2) You get all kinds of forest dwellers - the high flying birds, monkeys swinging from tree to tree, and tiny ants crawling on the forest floor. That's not including the thousands of different plant species and micro-organisms. There is just an amazing diversity. Similarly, the blogosphere is full of blogs, podcasts, vlogs in all shaes and sizes, many which defy description (and often belief!).
3) You can't harvest a rain forest simply by targeting a segment or area. The only way to do this is to either unleash massive destruction (ala the haze-inducing illegal loggers and shifting cultivators), or to painstakingly do it one by one. Similarly, trying to market to a "segment" of bloggers using a blunderbuss approach will usually get you nowhere.
4) A rainforest is constantly evolving and changing with time, but it still sustains itself overall (unless man intervenes). The composition of the biomass changes as a forest matures from early successional species to late successional species. There will also be minor disasters - falling trees, termite infestations, random fires etc. Likewise, what may catch technorati's fancy today may be stale news tomorrow. Blogs do come and go, but overall, there will be content generated at a relentless rate from all over the global digital village.
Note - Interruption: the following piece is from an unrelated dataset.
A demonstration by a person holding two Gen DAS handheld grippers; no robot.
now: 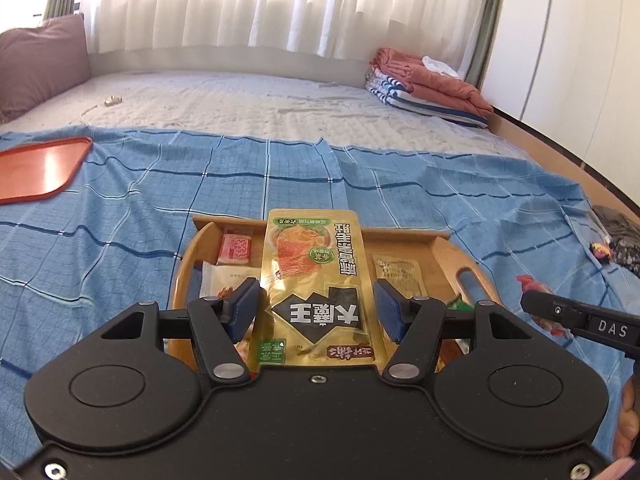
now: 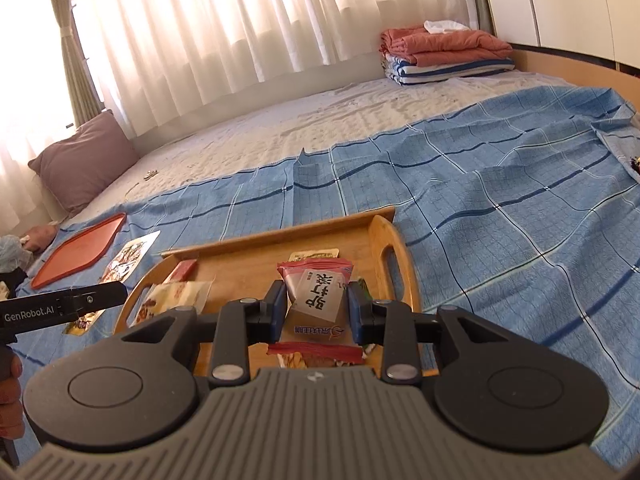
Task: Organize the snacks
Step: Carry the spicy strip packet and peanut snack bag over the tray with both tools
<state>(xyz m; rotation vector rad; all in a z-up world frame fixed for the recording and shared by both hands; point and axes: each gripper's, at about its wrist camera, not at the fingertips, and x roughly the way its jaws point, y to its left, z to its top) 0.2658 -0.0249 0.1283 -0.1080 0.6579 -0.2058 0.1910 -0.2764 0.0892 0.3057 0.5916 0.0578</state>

5) There is a high degree of inter-dependence in the jungle. Its denizens interact with each other as part of the ecological food web and food chain. They also depend on each other for sustenance. In the same way, bloggers usually do not exist in isolation. They tend to feed off each other, and ideas, discussions and content flow quickly through digital wires and waves.
So what's the moral of story? Well, if you want to be successful in riding the social media wave, you need to get out of your padded comfort zone and go live in the forest, mingle with the monkeys (ha) and be prepared to be stung by bees!